Give back, exactly as written, the lines of the listing from the top through the line holding "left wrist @", and nothing more. Exclude pictures.

▬▬▬▬▬▬

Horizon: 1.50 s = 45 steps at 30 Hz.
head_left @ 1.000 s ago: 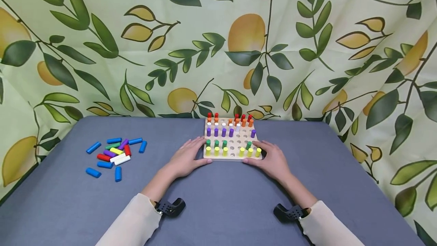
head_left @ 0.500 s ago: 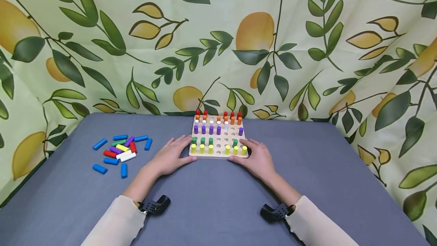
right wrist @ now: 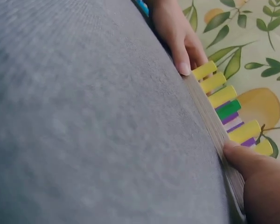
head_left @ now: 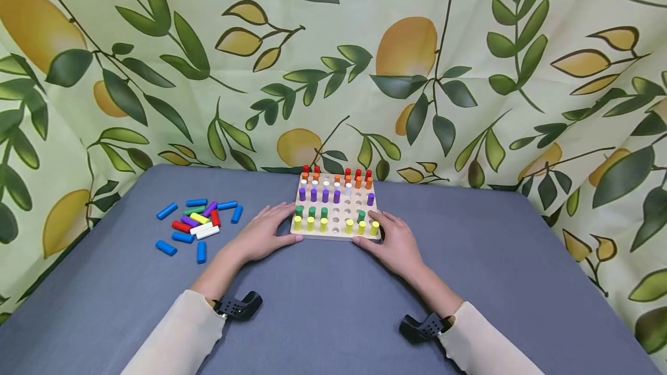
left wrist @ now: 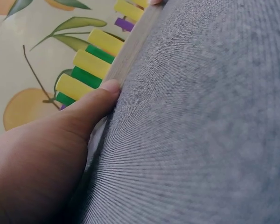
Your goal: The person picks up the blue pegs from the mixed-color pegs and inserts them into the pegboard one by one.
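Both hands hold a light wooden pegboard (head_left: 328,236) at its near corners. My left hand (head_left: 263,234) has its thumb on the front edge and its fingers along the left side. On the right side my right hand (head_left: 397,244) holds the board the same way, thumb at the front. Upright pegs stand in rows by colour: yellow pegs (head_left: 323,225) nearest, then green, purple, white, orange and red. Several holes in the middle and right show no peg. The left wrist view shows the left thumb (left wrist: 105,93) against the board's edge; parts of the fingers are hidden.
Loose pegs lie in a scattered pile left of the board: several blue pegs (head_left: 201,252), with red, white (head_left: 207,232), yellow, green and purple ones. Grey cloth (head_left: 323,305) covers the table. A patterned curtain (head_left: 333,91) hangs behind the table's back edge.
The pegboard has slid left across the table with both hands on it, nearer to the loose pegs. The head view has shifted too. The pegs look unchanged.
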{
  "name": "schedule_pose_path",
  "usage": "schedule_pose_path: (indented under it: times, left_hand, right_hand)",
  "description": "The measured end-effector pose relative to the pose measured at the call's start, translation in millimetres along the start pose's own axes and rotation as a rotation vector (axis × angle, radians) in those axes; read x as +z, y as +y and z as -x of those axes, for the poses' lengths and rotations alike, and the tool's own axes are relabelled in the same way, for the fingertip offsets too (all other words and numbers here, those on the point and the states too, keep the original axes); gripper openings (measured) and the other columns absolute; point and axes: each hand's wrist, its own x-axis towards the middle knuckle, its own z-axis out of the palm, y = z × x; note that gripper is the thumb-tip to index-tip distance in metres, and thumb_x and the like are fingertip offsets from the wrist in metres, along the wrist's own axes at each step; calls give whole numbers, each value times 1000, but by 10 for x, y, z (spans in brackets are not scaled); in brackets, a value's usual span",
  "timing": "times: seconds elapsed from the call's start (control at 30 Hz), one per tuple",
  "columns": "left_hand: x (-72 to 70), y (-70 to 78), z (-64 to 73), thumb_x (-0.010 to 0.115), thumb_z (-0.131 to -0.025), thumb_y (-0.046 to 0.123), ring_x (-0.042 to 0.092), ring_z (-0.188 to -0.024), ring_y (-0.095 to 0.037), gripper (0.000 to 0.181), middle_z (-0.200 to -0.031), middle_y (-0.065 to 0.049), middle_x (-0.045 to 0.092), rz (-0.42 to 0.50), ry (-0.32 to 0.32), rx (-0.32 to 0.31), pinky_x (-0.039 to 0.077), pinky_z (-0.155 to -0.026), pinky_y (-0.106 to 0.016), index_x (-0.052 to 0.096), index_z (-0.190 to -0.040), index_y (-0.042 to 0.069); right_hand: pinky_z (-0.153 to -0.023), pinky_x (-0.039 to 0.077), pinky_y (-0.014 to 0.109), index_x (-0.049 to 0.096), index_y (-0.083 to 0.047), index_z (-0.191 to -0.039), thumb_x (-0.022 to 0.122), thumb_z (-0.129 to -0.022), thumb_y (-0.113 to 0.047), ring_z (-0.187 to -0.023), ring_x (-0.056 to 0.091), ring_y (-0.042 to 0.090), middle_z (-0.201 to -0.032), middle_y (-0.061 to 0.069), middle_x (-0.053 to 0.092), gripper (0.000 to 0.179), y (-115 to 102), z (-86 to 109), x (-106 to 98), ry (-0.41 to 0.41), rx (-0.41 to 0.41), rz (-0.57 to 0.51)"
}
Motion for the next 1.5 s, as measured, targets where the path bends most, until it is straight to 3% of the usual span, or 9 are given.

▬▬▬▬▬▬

### EXERCISE OUTPUT
Horizon: 1.50 s = 45 steps at 30 Hz.
head_left @ 1.000 s ago: 
head_left @ 0.500 s ago: 
right wrist @ now: 
head_left @ now: 
left wrist @ now: 

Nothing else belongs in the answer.